Ziftomenib Combo Shows Frontline Potential in AML

In an interview with Targeted Oncology, Amer Zeidan, MBBS, MHS, chief, division of hematologic malignancies at Yale Cancer Center and professor of medicine at Yale School of Medicine, discusses efficacy and safety findings from the phase 1b/2 KOMET-007 trial (NCT05735184) evaluating ziftomenib (Komzifti) in combination with standard 7+3 induction chemotherapy for patients with newly diagnosed NPM1-mutated or KMT2A-rearranged acute myeloid leukemia (AML), presented at the 2026 European Hematology Association (EHA) Congress in Stockholm, Sweden.

Watch the first part of Dr Zeidan’s interview.

According to Zeidan, the combination demonstrated a favorable safety profile, with adverse events generally consistent with those expected from intensive induction chemotherapy alone.
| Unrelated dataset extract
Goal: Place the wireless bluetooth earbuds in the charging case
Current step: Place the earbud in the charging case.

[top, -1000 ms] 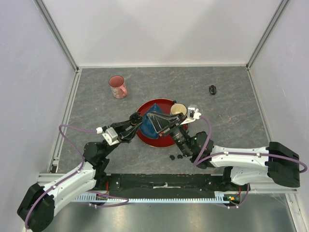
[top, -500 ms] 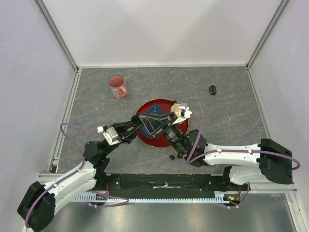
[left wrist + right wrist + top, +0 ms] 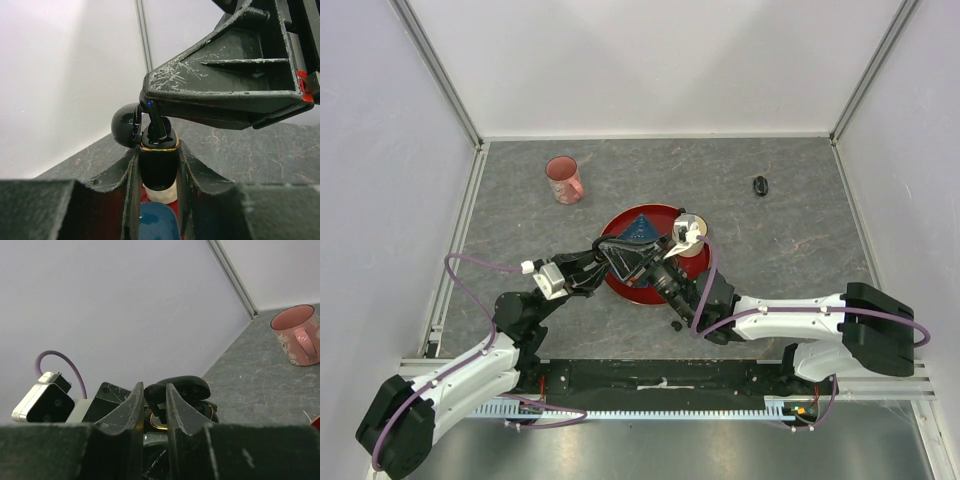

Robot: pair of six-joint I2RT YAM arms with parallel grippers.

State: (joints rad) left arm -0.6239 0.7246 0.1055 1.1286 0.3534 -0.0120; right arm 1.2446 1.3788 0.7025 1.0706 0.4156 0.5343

The most common toxicities included myelosuppression, infection, and bleeding, while rates of differentiation syndrome and QTc prolongation remained low and manageable. Importantly, investigators did not observe evidence of prolonged myelosuppression, with platelet and neutrophil recovery occurring within the timeframe typically seen with standard 7+3 therapy.

Zeidan also highlights encouraging efficacy outcomes from the study. Composite complete response rates exceeded 90% in both molecular subgroups, reaching 96% among patients with NPM1-mutated AML. Most responding patients achieved measurable residual disease (MRD) negativity by central assessment, suggesting deep and durable remissions.
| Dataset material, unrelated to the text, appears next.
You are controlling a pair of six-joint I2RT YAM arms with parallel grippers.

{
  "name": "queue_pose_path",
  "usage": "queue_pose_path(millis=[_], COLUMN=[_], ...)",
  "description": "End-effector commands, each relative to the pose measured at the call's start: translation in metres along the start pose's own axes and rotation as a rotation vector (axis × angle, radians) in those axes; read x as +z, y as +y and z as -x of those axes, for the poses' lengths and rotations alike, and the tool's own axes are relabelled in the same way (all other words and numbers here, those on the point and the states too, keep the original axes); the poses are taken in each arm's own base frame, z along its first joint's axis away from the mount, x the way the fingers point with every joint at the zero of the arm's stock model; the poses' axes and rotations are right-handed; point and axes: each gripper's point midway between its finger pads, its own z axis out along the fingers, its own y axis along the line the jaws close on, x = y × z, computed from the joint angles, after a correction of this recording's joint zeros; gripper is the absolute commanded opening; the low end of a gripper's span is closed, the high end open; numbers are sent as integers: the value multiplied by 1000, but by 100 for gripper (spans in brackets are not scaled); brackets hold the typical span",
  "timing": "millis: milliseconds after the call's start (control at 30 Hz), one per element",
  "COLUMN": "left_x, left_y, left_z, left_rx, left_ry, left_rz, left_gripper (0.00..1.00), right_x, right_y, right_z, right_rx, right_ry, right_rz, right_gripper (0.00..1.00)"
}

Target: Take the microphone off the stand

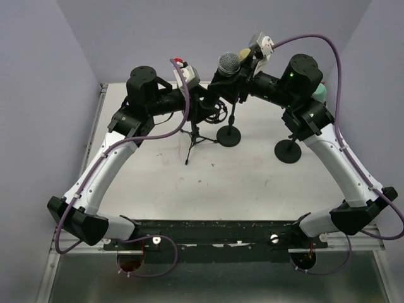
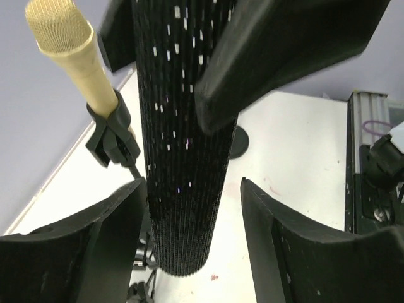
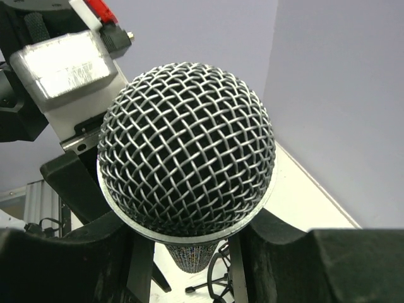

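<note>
Because the microphone [image 1: 229, 63] is stiff, weighty and probably slick, I'd grip its black barrel [image 2: 183, 158] below the grille. It stands upright, head up, over the tripod stand [image 1: 193, 134] at the desk's [image 1: 252, 180] far side. My left jaws straddle the barrel, apart. Whether my right jaws pinch it, I cannot tell.

White table [image 1: 252, 177]: work surface, bounded on its left edge by an aluminium rail [image 1: 100, 120]. Lilac walls [image 1: 189, 31] enclose the far, left and right sides. Gold microphone [image 2: 66, 47]: mesh head and pale gold body, tilted, seated in a black clip [image 2: 112, 134] near the far wall. Round black base [image 1: 288, 151]: rests flat on the table, right of centre. Teal object [image 1: 320, 92]: far right, mostly hidden, kind not discernible.
</note>
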Motion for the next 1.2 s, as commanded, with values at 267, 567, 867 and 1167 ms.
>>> queue_pose_path(millis=[267, 567, 867, 1167], left_x=[14, -14, -114, -270], left_y=[-14, 21, 75, 99], left_z=[52, 70, 66, -145], left_rx=[-27, -48, 179, 19], left_ry=[-107, -115, 15, 722], left_rz=[-116, 199, 779, 1195], left_gripper=[51, 12, 9, 0], right_x=[1, -21, -69, -71], right_y=[-1, 3, 3, -7], right_z=[4, -14, -85, -117], right_rx=[16, -52, -13, 103], right_ry=[-42, 64, 256, 293], right_rz=[-2, -23, -139, -164], right_gripper=[10, 100, 100, 100])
The study also demonstrated promising early survival outcomes. At a median follow-up of 17 months, the 12-month overall survival rate was 94% among patients with NPM1-mutated AML and 71% among those with KMT2A-rearranged disease. While median overall survival has not yet been reached, Zeidan notes that many patients remain on study treatment, and longer follow-up will help clarify the durability of responses.

He also discusses the ongoing phase 3 KOMET-017 (NCT07007312) registrational program, which is evaluating ziftomenib in combination with both intensive and nonintensive frontline AML treatment approaches.